As instructed at the end of Lesson 3, I am trying to do as many Kaggle image competitions as I can the next few days. My first one out of the gate is the Invasive Species Monitoring competition. Similar to the Dog Breeds example, this one uses a csv and has a train and test dir with images.
My question is what to do when the image size is unlike what we have seen in the first three lessons. These images are all ImageNet ‘type’ images, but their resolution is 1154x866 (not even in the realm of our ImageNet trained examples).
There is no simple answer to this question. The canonical approach would be to resize the images. But you might want to experiment with other approaches, including center crops, random crops, etc. This will depend on whether there is a main subject in the image, where it is positioned, etc.
As a rule of thumb, you might want to first go down the path that would allow you to build a functioning model the quickest. That probably would be resizing the images to more reasonable dimensions or center cropping. Once you have something in place that trains and that you can use as a baseline, you might want to experiment with other approaches and see how they do.

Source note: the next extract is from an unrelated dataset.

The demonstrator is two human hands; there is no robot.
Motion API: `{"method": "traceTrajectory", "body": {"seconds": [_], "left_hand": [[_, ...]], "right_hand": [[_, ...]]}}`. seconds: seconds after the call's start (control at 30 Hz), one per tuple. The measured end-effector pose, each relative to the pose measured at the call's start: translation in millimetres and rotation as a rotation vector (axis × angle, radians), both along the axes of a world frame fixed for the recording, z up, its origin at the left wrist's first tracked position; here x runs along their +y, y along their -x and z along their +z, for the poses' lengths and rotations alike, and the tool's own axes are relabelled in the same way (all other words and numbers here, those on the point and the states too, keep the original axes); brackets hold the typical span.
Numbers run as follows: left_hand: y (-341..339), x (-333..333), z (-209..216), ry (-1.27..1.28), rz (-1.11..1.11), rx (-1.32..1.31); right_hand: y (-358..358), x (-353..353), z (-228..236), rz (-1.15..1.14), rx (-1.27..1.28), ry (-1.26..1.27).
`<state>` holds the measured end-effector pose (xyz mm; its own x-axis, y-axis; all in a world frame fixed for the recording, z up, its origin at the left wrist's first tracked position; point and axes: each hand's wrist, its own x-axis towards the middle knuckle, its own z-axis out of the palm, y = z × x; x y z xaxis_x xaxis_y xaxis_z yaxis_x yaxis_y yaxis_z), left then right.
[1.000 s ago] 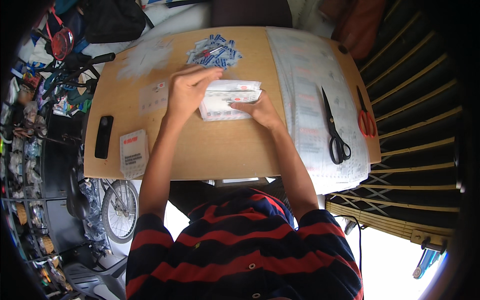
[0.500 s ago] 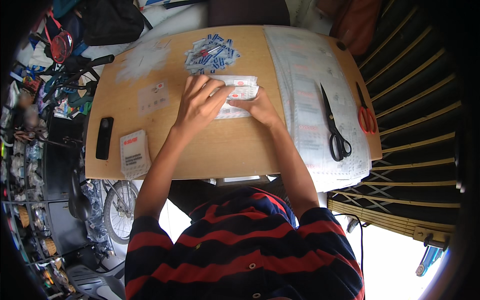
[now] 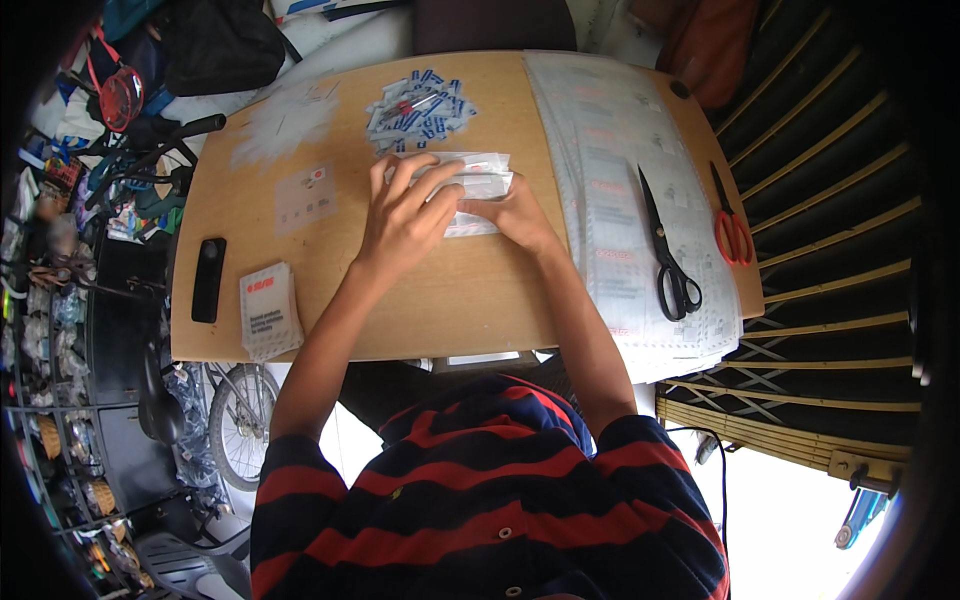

Thank you for your guidance on this. It is very helpful. If I may ask a follow up based on your response. Assuming resizing creates a decent functioning model, would it be a good idea to try other approaches (center crops, random crops, etc.) as part of the dataset? That is, adding it to the existing resized images dataset? Or does that cause overfitting as they are the same image? I assume based on the incremental resizing technique Jeremy showed in Lesson 2 (1:33:00) it will not harm the model, but thought that I would ask…
If I am understanding correctly you are considering adding multiple versions of the same image with various alterations? For starters, you would go only with resized images but should you be able to get this to work well you might add center crops, random crops, etc?
I don’t think that this should be an issue. Hopefully via seeing more versions of the same image your model will learn to generalize better. This is precisely the idea behind data augmentation - we manipulate the images available to us to artificially make it seem as we have more data. The nice thing with data augmentation is that it is done on the fly and can be done randomly across multiple parameters - we might chose to alter other parameters of our images, such as hue / saturation / rotation, horizontal flips etc.